In 1613 Thomas Foulis obtained the contract for the mine with William Alexander of Menstrie and Paulo Pinto from Portugal. The treasurer-depute Gideon Murray reported on these works to King James in June 1614, writing that the mines had yielded silver, although not at profit, and James should choose payment of his tenth from William Alexander either in "metal" or refined siver. He advised taking the silver already refined in Scotland was the best option.

The mine seems to have closed soon after. In the 1640s James Hope of Hopetoun negotiated with the Sandilands family for rights to the workings. Hope was haunted by an image in a dream of the potential riches as a tree of pure silver. In 1870 the mine was re-opened for investigation, no significant silver was found, and discarded nickeline or niccolite and baryta from the older workings was shipped to Germany to be processed for nickel and barium.

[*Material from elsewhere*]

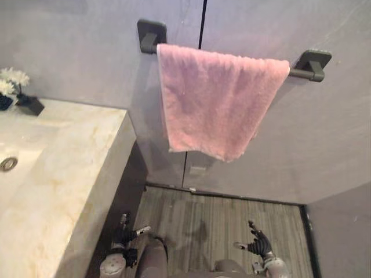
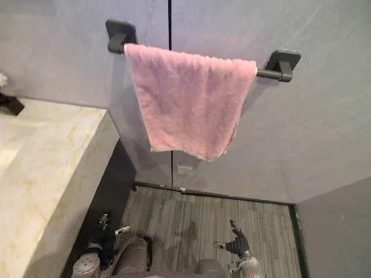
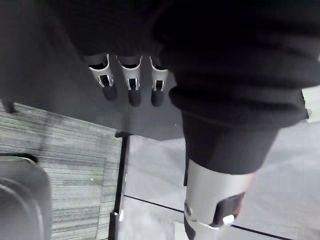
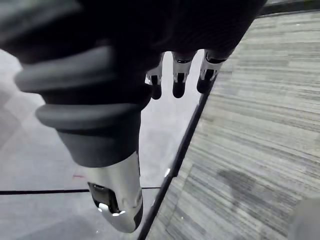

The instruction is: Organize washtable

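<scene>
The pink towel [image 1: 217,104] is hanging spread over the rail [image 1: 301,72], high above both hands, likely for drying. The left hand [image 3: 131,82] and right hand [image 1: 258,243] are hanging low, fingers loose and empty.

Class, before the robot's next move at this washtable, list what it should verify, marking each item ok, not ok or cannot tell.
1. Pink terry towel draped over the dark wall bar: ok.
2. Left hand empty, fingers relaxed: ok.
3. Right hand empty, fingers relaxed: ok.
4. Hands up at the beige marble washtable: not ok, both hang near the grey striped floor.
5. White flowers in a dark pot standing at the washtable's back: ok.
6. Whole washtable top tidy: cannot tell, partly out of view.
</scene>
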### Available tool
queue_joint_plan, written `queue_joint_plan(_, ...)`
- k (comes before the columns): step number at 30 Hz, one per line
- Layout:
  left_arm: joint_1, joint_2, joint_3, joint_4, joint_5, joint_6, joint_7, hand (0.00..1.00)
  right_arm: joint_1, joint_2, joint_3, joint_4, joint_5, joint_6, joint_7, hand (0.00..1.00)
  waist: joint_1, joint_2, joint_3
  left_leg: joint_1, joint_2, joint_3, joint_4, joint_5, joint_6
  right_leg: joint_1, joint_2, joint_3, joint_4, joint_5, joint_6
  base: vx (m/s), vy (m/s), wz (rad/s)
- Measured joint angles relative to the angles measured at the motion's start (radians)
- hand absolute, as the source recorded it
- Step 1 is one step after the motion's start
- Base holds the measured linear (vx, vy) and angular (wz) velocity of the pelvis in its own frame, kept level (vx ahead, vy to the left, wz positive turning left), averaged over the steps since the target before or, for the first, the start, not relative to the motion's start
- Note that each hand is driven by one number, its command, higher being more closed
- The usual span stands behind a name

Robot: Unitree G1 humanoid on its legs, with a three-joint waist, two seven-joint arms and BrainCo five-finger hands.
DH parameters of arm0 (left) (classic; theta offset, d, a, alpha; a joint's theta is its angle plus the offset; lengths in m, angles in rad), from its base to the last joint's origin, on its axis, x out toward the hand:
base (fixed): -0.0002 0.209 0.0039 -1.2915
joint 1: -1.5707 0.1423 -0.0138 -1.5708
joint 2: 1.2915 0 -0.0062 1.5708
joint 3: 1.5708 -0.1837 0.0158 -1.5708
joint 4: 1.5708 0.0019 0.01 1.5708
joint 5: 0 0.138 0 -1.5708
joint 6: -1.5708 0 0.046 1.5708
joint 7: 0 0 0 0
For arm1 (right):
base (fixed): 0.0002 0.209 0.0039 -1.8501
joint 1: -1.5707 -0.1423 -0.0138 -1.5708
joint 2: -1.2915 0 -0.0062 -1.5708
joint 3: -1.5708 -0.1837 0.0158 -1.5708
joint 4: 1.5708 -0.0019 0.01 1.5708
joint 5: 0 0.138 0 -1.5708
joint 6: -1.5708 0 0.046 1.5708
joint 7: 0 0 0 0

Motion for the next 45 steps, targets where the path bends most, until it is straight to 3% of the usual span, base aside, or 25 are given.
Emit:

==Stephen Atkinson's account of Hilderston==
Stephen Atkinson wrote a historical overview of gold and silver mining in Scotland in 1619 as a prospectus for further investment. Some of his material is doubtful or obscure. He claims to have used Bevis Bulmer's papers and accounts. His history was published in 1825.

Atkinson says that he worked for a while at Hilderston. He heard that the collier Sandy Maund had found a piece of heavy "red-mettle" veined with threads or hairs and a curious brown spar-stone near the Hilderston burn. He showed the rocks to a more knowledgeable friend, Robert Stewart (bailie of Linlithgow) saying, according to Atkinson, that he had found them in the "Silver burn" by Cairnpapple. He was advised to take them to Bevis Bulmer who was working at the Glengonner mines in Leadhills in Scotland. Bulmer found the stones were rich silver ore. Atkinson's story thus credits his friend and employer Bulmer with the discovery.

Atkinson himself joined the works at Hilderston (before August 1607, working for Hamilton and Bulmer). He sent a piece of ore from the "God's Blessing" shaft, apparently with threads of native silver, to his uncle in London. Atkinson claims that his uncle showed it to the Earl of Salisbury at Whitehall Palace who promised to tell King James about it. The silver was like "the hair of a man's head or the grass in the field". It seems unlikely that this could have been the first notion at the royal court that the King's Advocate in Scotland had a working silver mine.

Atkinson says he refined and tried the silver at Hilderston and at the Tower of London. He noted that similar looking rocks varied in silver content. By the time the Germans arrived, who he called "Brunswickers", in 1609, some ore was disappointing. He hoped to find the rich silver seam in a new mine nearby in the future.